▸ Requirement: Read through the lines below and copy the ones holding the string "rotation".

+++ Supplied material +++

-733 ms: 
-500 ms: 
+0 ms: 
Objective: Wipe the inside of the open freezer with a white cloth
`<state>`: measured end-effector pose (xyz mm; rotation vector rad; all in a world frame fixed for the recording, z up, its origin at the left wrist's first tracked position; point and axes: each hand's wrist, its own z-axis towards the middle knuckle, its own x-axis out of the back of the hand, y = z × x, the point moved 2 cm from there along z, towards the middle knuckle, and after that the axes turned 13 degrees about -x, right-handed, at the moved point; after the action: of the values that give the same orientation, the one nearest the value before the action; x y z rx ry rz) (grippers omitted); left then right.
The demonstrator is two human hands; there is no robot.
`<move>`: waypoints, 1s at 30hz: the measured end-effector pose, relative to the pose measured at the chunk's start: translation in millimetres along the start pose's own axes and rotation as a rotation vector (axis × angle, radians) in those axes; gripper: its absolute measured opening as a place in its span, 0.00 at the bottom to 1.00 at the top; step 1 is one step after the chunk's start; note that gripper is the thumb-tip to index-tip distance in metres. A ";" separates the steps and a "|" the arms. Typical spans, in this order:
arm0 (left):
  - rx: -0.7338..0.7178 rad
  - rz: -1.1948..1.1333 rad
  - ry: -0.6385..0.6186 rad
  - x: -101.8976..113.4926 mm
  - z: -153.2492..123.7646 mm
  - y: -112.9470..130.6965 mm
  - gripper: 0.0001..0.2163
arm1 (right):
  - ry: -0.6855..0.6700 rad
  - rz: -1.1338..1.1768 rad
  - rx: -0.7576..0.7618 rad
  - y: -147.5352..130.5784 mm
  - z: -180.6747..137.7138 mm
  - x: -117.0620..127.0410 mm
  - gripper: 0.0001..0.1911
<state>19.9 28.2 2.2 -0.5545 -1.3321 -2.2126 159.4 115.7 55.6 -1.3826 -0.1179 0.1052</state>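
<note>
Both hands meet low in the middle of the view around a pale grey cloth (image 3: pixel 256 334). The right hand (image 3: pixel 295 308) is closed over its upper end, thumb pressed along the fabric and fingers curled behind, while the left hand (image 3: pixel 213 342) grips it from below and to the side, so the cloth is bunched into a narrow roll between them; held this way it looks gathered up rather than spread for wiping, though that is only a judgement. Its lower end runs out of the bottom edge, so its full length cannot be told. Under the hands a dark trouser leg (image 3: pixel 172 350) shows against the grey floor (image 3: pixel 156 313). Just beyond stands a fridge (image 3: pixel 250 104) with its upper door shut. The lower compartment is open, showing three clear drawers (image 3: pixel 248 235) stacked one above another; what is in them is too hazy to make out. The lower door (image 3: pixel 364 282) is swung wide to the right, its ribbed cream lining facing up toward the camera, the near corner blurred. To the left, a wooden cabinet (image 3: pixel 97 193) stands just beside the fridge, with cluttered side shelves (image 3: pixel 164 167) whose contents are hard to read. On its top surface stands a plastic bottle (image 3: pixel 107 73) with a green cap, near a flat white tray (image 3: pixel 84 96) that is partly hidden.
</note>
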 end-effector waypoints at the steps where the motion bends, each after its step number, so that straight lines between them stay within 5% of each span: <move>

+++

▸ Exercise result:
`<state>`: measured end-effector pose (xyz mm; rotation vector rad; all in a world frame fixed for the recording, z up, its origin at the left wrist's first tracked position; point and axes: each hand's wrist, its own z-axis towards the middle knuckle, its own x-axis out of the back of the hand, y = z × x, the point moved 2 cm from there along z, towards the middle knuckle, and after that the axes turned 13 degrees about -x, right-handed, at the moved point; after the action: of the values that give the same orientation, the one nearest the value before the action; x y z rx ry rz) (grippers omitted); left then right.
`<move>`: waypoints, 1s at 30hz: the measured end-effector pose, relative to the pose measured at the chunk's start: translation in millimetres along the start pose's own axes and rotation as a rotation vector (axis × angle, radians) in those axes; gripper: its absolute measured opening as a place in its span, 0.00 at the bottom to 1.00 at the top; step 1 is one step after the chunk's start; note that gripper is the thumb-tip to index-tip distance in metres. A ";" separates the steps and a "|" the arms. Typical spans, in this order:

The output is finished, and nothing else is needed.